The Siemens survey, conducted amongst the country’s top 150 IT and Telecoms vendors, quizzed respondents on their predictions for 2006 end-user business investment and how they thought the nation’s business community would most likely use its profits during the coming year. Nearly half of survey respondents thought that businesses would principally use profits to reinvest in their companies, but coming in a close second was the use of profits to build cash reserves (cited by over a third of respondents) – for acquisitions, marketing campaigns, to mitigate risk of sales volatility, and to reduce the need for expensive bank borrowing.

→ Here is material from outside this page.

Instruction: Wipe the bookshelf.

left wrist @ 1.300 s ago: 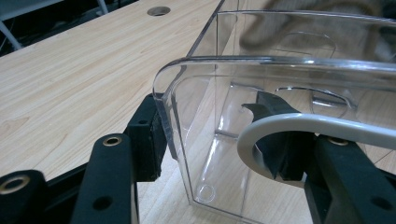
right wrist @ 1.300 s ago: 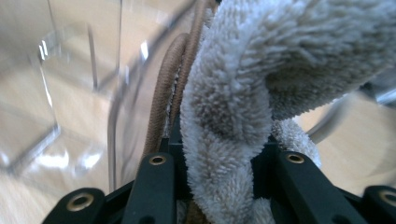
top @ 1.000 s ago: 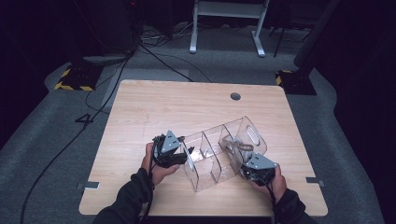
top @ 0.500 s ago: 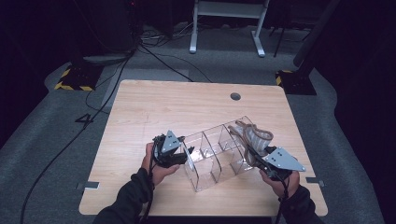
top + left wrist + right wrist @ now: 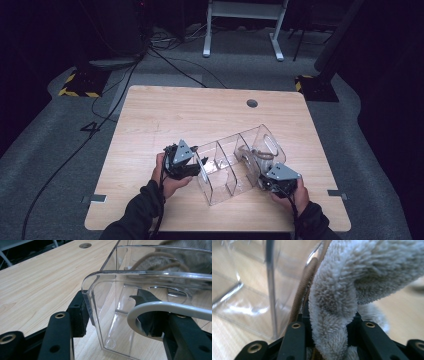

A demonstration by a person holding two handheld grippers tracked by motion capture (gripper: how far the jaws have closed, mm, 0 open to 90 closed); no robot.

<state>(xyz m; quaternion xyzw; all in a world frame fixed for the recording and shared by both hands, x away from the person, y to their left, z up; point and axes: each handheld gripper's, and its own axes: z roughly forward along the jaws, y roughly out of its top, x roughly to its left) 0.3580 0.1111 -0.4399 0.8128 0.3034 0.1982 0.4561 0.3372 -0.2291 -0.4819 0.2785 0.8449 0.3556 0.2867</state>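
We note the left gripper (image 5: 192, 164) steadying the clear organizer (image 5: 235, 167) on the desk (image 5: 165, 115), its jaws astride the end wall at nine o'clock. The right gripper (image 5: 265, 177) has its jaws clamped on the fluffy cloth (image 5: 337, 305), at the organizer's four o'clock end compartment. The organizer's long axis runs eight to two o'clock, so in our judgement the right hand does the placing.

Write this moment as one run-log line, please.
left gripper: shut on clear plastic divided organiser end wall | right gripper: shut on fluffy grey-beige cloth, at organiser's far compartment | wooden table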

In order to build cash reserves, but also be able to invest in growth, respondents to the survey believe that offering financing techniques for technology acquisition – techniques such as leasing, hire purchase, tech-refresh and so on – will grow by a further 14% in 2006, a rate that is almost as strong as the 16% growth expected in 2005 . The use of point-of-sale finance in the ICT channel has considerable room from growth, with penetration levels of around 20%, compared with the digital imaging industry’s estimated level of about 90-95%. IDC tells us that the majority of IT solutions in Western Europe comprise of more than 65% software and soft-costs (training, consultancy etc), so the new breed of all-embracing financing packages are likely to become all the more important for the ICT business.
Rod Barthet, Director at Siemens Financial Services, comments, “The 2006 outlook for the IT and Telecoms industry looks very healthy indeed, without being over-optimistic. UK businesses are expected to continue to invest in growth – something that is critical for any healthy Western economy. But cash caution, learnt through the tough years after the millennium, has left its mark. There is no doubt why the use of financing techniques to fund technology acquisition continues to grow – that, and the tightening replacement cycles for IT which we see happening in the UK and Germany.”